The Starbucks Weighted Vest, designed in partnership with Kahlana Barfield Brown, who is the founder of fashion and lifestyle brand KBB by Kahlana and a former InStyle beauty director, launches today at 12 p.m. PT / 3 p.m. ET at KBBweightedvest.com for $22. The vest features 5 pounds of customizable weights, a "bespoke" silhouette designed to look more like apparel than gym gear, and a dedicated pocket sized to hold a bottle of RTD Coffee & Protein. It's available while supplies last.
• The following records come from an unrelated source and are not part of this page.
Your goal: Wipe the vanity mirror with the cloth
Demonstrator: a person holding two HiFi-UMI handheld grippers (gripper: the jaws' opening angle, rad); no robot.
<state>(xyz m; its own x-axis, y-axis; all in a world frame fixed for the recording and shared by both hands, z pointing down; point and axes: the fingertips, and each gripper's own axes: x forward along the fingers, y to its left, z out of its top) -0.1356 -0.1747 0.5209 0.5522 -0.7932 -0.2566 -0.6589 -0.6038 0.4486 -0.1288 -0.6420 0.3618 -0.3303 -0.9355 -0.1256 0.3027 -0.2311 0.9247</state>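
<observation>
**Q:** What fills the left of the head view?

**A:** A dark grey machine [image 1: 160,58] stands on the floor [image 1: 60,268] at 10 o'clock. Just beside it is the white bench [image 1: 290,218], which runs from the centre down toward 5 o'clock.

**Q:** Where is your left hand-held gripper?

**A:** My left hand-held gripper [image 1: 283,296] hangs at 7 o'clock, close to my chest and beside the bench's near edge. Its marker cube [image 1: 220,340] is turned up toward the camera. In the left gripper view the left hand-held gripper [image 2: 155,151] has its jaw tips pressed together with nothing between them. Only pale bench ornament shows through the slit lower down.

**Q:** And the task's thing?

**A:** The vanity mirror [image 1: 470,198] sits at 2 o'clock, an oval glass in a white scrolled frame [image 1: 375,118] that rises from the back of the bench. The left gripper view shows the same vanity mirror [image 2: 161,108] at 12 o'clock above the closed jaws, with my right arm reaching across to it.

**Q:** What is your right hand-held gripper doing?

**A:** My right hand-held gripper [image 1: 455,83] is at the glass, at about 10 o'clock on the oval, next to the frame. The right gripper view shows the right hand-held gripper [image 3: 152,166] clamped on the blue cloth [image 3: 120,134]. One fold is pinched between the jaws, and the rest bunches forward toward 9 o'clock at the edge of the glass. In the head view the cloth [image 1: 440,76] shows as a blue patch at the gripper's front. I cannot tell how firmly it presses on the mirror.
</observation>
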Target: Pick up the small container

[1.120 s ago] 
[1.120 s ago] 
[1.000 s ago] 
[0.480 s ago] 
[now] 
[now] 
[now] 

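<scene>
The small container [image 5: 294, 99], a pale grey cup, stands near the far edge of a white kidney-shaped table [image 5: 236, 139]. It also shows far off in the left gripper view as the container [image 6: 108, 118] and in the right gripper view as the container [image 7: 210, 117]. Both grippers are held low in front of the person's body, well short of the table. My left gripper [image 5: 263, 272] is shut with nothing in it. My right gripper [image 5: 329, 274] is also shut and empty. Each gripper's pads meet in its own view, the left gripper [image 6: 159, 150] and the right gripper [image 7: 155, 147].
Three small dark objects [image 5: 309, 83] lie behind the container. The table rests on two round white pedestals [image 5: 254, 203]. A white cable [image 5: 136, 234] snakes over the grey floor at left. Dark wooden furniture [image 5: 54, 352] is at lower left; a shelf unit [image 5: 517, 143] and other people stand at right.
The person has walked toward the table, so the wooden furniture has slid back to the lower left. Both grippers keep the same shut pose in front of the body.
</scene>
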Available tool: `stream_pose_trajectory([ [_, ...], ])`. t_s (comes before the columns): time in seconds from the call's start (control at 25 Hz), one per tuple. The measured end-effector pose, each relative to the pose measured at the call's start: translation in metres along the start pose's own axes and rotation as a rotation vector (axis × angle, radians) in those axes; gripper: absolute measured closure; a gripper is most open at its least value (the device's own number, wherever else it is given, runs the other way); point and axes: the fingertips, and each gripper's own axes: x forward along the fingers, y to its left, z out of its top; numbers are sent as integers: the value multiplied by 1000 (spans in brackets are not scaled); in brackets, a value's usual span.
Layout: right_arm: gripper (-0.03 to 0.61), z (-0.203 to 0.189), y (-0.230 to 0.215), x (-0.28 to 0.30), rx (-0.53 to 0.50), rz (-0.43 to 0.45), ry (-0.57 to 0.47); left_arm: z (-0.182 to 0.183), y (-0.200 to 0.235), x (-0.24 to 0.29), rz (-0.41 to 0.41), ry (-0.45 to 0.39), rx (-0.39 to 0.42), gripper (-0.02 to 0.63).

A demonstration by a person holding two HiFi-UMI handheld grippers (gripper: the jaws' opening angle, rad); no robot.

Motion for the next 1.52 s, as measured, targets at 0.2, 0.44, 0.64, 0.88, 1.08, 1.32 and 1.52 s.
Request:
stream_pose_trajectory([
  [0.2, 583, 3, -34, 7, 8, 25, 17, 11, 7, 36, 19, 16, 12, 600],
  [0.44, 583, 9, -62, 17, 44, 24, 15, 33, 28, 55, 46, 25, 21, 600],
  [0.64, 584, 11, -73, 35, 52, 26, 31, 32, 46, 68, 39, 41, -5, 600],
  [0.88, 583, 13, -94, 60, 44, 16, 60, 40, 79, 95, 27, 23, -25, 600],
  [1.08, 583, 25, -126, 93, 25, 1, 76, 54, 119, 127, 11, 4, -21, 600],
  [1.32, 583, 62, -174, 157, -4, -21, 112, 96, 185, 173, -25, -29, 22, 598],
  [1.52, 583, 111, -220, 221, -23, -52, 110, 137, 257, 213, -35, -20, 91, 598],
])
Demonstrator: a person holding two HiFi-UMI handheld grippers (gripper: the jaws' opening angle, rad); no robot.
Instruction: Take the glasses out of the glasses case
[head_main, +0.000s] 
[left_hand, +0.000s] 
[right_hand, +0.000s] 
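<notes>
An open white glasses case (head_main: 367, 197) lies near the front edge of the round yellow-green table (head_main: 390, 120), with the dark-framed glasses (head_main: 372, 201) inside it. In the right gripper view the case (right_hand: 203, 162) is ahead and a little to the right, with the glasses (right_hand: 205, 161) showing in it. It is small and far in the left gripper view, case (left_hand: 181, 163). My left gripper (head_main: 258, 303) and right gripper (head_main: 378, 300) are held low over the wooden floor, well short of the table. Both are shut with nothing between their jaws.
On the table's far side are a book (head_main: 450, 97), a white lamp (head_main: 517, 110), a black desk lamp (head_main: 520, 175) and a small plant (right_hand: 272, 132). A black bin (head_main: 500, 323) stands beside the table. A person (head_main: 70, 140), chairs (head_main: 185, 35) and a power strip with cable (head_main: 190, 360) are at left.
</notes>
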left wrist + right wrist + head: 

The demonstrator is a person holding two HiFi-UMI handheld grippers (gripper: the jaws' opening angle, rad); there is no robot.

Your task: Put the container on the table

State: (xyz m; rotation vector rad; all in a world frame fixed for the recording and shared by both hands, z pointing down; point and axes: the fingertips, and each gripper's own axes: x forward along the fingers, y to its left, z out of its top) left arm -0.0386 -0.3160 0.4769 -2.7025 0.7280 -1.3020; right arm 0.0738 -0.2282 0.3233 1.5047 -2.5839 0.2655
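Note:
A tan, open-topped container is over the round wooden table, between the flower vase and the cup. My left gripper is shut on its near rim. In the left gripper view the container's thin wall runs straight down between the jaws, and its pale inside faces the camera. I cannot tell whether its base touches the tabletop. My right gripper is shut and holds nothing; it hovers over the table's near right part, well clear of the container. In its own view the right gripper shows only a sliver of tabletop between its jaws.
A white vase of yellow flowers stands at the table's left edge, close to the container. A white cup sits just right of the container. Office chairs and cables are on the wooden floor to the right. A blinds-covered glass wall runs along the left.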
The Starbucks Coffee & Protein Level Up Strava Challenge runs from May 21 through June 18. Participants who walk or run for 22 minutes a day across 10 or more days inside the Strava app are entered to win one of the weighted vests. The challenge is free, with no purchase required, and is open to U.S. residents 18 and over.

Why It Matters

Starbucks tying a coffee launch to a weighted vest and a Strava challenge is a clean signal that the brand is reading the same wellness trend lines everyone else in beverage is reading. Functional protein drinks are the fastest-growing category in the cold case, weighted vests went from a niche fitness tool to a TikTok phenomenon in under a year, and Strava continues to dominate as the platform of choice for the fitness-curious. Hitting all three in one campaign is the kind of integrated play that traditionally lifestyle brands like Lululemon or Nike would run — not a coffee chain.

It's also a notable move because Starbucks isn't typically thought of as a fitness brand. The Coffee & Protein launch is part of CEO Brian Niccol's "Back to Starbucks" plan to make the company a lifestyle destination rather than a drive-thru pit stop, and recent collaborations with Zac Posen, Roller Rabbit, and Hello Kitty show how aggressively the company is leaning into cultural relevance. The wellness angle is the next leg of that strategy, and the Kahlana Barfield Brown partnership specifically targets the fashion-meets-fitness consumer that Starbucks hasn't historically owned.

Bigger Picture

The number 22 is doing a lot of work here. The vest costs $22. The protein content is 22 grams. The Strava challenge is 22 minutes a day. Every consumer touchpoint reinforces the same anchor number, which is sharp marketing — and a reminder that the line between functional beverages and fitness apparel is collapsing fast.

It's also worth watching how PepsiCo, which manufactures and distributes Starbucks' RTD lineup, fits into this push. PepsiCo has been quietly building out the protein side of its beverage portfolio for years, and a coordinated marketing event like this — with a fitness app partnership, an apparel drop, and the most recognizable coffee brand in the world — is the kind of integrated activation that smaller protein drink brands simply can't match. For competitors in the RTD protein category like Fairlife Core Power or Owyn, Starbucks just raised the ceiling on what a launch can look like.